Появление Аллеона и Медифа вполне ожидаемо привлекает внимание. Ещё бы, такая контрастная парочка!
В открытую рассматривать другого мужчину в присутствии мужа мне не хватает смелости, но вот отражение в витринах я ловлю с удовольствием. Они действительно выглядят потрясающе. Широкоплечий, высокий и небрежно-очаровательный Лен держится с непоколебимым спокойствием, так несвойственным мужчинам этого мира. Он, наверное, единственный, кто не отводит глаз и не пытается ускорить шаг, чтобы поскорее миновать улицу. А про инкуба и говорить нечего. Сам он старается ни на кого не смотреть, но всё равно с первого взгляда невольно околдовывает изящной плавностью движений, и застывшее на точёном лице отстранённое выражение только усугубляет ситуацию. Это вызов. Даже я пару раз подумывала сделать что-нибудь этакое, чтобы его проняло, наконец, но не хочется заставлять ревновать Лена.
Не спуская глаз с моих мужчин, туристки принимаются оживлённо совещаться. Я буквально затылком чувствую, как ещё больше напрягается Медиф. Однако экскурсовод отрицательно качает головой. Даже здесь, в Талассе, вседозволенность не безгранична. На Аллеоне форменный пиджак Ассоциации, из-под рукава которого поблёскивает брачный браслет, и этого достаточно, чтобы нас не трогали, позволив спокойно разместиться в кафе.

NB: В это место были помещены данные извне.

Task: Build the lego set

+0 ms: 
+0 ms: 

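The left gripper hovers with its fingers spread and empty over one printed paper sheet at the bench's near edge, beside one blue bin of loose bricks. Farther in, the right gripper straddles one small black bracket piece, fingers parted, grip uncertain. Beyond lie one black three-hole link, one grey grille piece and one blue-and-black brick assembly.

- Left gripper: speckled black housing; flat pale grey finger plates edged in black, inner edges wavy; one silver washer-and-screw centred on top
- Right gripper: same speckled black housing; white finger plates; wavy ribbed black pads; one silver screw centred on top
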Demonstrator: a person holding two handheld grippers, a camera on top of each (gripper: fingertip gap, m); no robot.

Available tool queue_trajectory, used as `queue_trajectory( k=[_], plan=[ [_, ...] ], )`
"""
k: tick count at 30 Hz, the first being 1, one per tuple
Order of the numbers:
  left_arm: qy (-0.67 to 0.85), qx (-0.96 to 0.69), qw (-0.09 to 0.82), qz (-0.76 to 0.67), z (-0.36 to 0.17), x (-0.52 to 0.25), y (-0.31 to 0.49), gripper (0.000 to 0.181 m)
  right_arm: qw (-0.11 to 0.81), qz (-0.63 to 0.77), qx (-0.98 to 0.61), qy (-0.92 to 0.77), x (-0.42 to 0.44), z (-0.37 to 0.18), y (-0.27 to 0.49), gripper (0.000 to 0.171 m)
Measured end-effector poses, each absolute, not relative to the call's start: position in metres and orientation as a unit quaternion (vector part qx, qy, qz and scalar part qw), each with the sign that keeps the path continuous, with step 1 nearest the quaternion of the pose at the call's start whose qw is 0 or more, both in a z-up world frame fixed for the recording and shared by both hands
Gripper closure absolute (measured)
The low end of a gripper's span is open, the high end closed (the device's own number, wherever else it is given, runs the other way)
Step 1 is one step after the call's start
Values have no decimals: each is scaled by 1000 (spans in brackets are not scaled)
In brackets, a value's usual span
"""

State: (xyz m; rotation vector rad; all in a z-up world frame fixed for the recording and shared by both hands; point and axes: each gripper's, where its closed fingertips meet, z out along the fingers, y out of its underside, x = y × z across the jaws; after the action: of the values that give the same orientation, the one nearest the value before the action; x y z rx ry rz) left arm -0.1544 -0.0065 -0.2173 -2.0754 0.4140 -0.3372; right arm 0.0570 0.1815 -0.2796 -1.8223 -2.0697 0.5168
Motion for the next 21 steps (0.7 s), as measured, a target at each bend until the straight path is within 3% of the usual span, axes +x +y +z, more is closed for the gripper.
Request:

Хоть горе-телохранитель и сносит все игривые обсуждения его скромной персоны со стойкостью каменной статуи, мне его просто по-человечески жаль. Не удивительно, что во дворце он на меня постоянно косился. Наверняка, ждал какого-нибудь подвоха.
— Медиф, почему ты просто не подправишь их отношение? Почему не «убавить» явное вожделение до обычной симпатии? — спрашиваю, выпроводив вертящуюся возле нашего столика официантку. — Ты ведь можешь такое?
Сидящий напротив инкуб бросает настороженный взгляд из-под возмутительно длиннющих ресниц. Каких трудов нам стоило убедить его сесть за столик, а не стоять молчаливым укором!
— Это запрещено. Вам не стоит беспокоиться, госпожа.
— Манипулирование эмоциями подпадает под запрет на внушения, — более развёрнуто поясняет Лен. — Если поймают, наказание будет суровым, вплоть до временного рабства.